Vale a pena lembrar que a Estação Cultura de Campinas tem acessibilidade arquitetônica parcial para pessoas com deficiência e mobilidade reduzida. O acontecimento é plenamente grátis e a indicação etária das atrações é livre para todas as idades.
A 3ª Virada Afro Cultural de Campinas é uma realização do Governo do Estado de São Paulo, por intermédio da Secretaria de Cultura, Economia e Indústria Criativas e Secretaria Municipal de Cultura e Turismo da Prefeitura Municipal de Campinas.
Virada Afro Cultural de Campinas
Com realização anual, a Virada Afro Cultural, que realiza-se sempre no mês de novembro, já realizou duas edições do Festival e soma em seu portfólio importantes feitos no município de Campinas. Desde a primeira edição, a construção do Festival busca exibir toda a beleza odara da produção afro-brasileira do interior de São Paulo, levando em pauta debates e reflexões sobre as relações étnico-raciais por intermédio da cultura. A Virada Afro Cultural é sobre exibir a força do povo preto, é sobre enaltecer nossos corredores culturais, pretos, espalhados por todo o interior de São Paulo, é sobre nossa resiliência, sobre ginga, sobre movimento. É sobre Asè. A Virada Afro Cultural também é sobre o enfrentamento ao racismo estrutural, ao epistemicídio dos saberes afro-referenciados. A Virada Afro Cultural é sobre agbara (potência em iorubá).
Rotas Afro
O projeto de afroturismo fundado em 2019 através da guia de turismo e produtora cultural Julia Madeira, em cooperação com o professor Guilherme Oliveira, Malú Santana, Iasmim Odahra e outros colaboradores e colaboradores tem como objetivo compartilhar as histórias e a cultura afro-brasileira por intermédio de caminhadas turísticas e culturais nos municípios de Piracicaba, Campinas, Vinhedo e Rio Claro, todas no interior do Estado de SP. Com roteiros cuidadosamente elaborados, as caminhadas conduzem os que participam por uma jornada fascinante, que mostra aspectos muitas vezes negligenciados da história afro dessas cidades. Desde os quilombos até as manifestações culturais, passando por personalidades negras e marcos históricos, cada roteiro é projetado para possibilitar uma experiência enriquecedora, educativa e transformadora, revelando as histórias que moldaram comunidades, celebrando a diversidade cultural e honrando a contribuição da população negra desses locais.

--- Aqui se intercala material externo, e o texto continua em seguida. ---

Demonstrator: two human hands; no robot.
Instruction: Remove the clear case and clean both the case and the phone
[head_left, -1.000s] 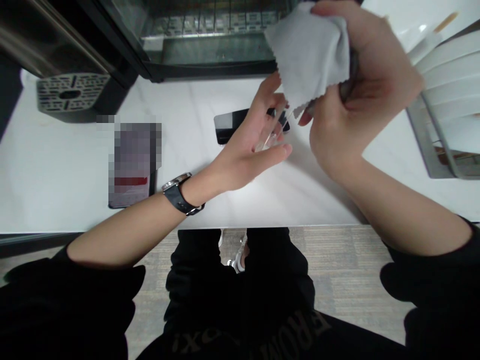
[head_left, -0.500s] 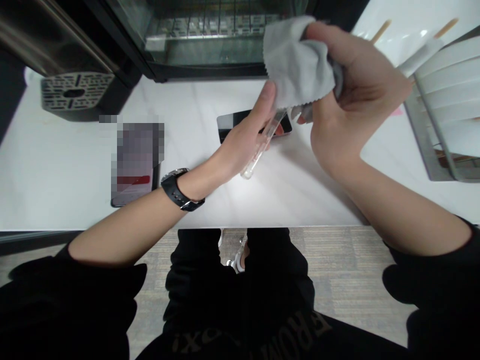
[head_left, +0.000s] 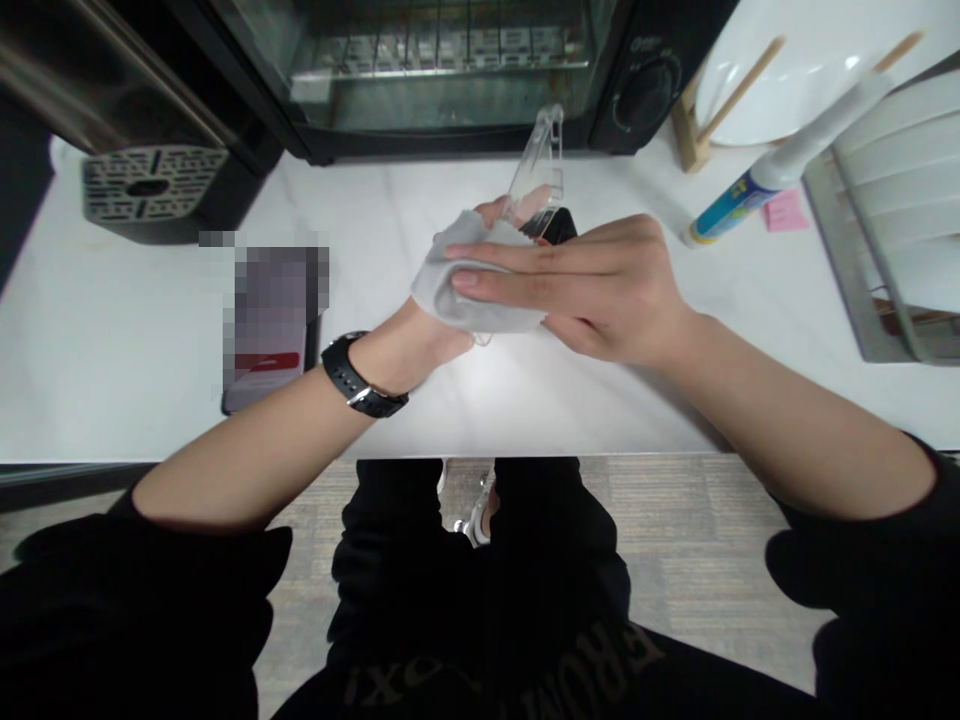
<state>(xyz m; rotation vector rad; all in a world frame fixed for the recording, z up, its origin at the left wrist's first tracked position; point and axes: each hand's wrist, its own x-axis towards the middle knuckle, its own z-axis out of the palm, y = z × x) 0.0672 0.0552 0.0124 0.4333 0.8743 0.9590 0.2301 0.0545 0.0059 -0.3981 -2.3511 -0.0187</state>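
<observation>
My right hand [head_left: 622,290] was closed on the grey cloth [head_left: 491,314], two fingers laid out straight and close together along its top, while another digit tucked in at its lower right edge, the tip out of sight. The cloth lay bunched under those fingertips, pressed against the clear case [head_left: 534,170] and covering its middle. My left hand [head_left: 431,345] had the case in its grasp from beneath, thumb at the near side and a fingertip showing beyond the cloth; how tightly the rest curled I cannot tell, for the cloth hid them. The case slanted above the white counter [head_left: 360,250], its far end jutting past my hands toward the oven [head_left: 442,110], a small near corner peeping out below the cloth. Just beyond my right knuckles a dark phone [head_left: 559,226] lay mostly hidden. On my left wrist sat a black-strapped watch [head_left: 356,380]; another phone [head_left: 266,330] rested to its left, and a blue-and-white tube [head_left: 742,200] stood tilted at the right.
</observation>
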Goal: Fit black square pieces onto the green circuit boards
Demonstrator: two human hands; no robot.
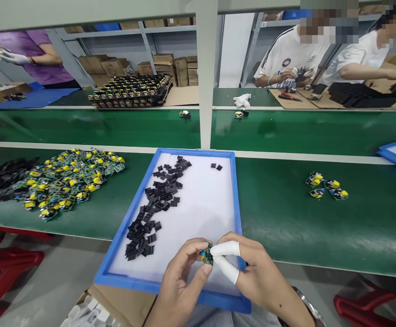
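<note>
Over the near end of a blue-rimmed tray [237, 200], I hold a small green circuit board [207, 254] with blue and yellow parts on it. My left hand [186, 277] is closed, gripping the board between thumb and fingers. White finger covers sit on the thumb and index finger of my right hand [248, 263], which pinch at the board's right edge. Whether a small piece is between those fingertips is hidden. Many small black plastic pieces [160, 193] lie scattered along the tray's left side. Two more black pieces [216, 166] rest near its far right corner.
A heap of circuit boards [71, 175] and a pile of black parts [12, 177] lie left on the green bench. Several boards [332, 184] sit at right. An upright post [205, 72] stands beyond the tray. Across the green belt [133, 127], people in purple and white shirts handle parts.
</note>
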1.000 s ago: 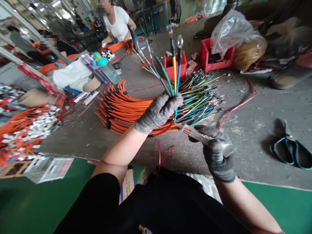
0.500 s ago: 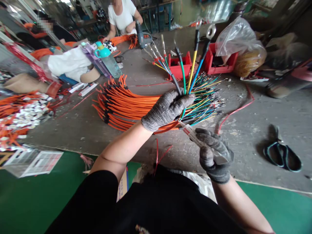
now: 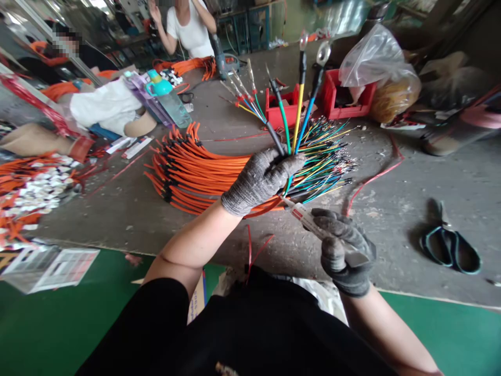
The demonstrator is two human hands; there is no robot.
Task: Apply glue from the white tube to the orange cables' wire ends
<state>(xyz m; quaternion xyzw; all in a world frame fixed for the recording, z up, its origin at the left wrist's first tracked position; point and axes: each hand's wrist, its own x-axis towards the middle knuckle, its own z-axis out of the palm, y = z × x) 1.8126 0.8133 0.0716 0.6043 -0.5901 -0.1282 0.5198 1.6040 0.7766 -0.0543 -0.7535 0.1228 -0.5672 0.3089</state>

Funmilayo Afrobeat Orquestra
Substantivo Feminino, baseado num processo de pesquisa da banda Funmilayo Afrobeat Orquestra no intuito de conhecer e divulgar cantoras e compositoras negras da África e do Brasil. O repertório, em contínuo processo de construção, é composto por artistas ainda pouco conhecidas no Brasil, como a dupla de nigerianas The Lijadu Sisters e a estadunidense Sandra Izsadore. Além de contribuir para um maior conhecimento sobre as nossas referências musicais e culturais negras, o apresentação pretende contribuir para a construção de novas narrativas sobre as questões de gênero e raça.
Confira a programação completa aqui.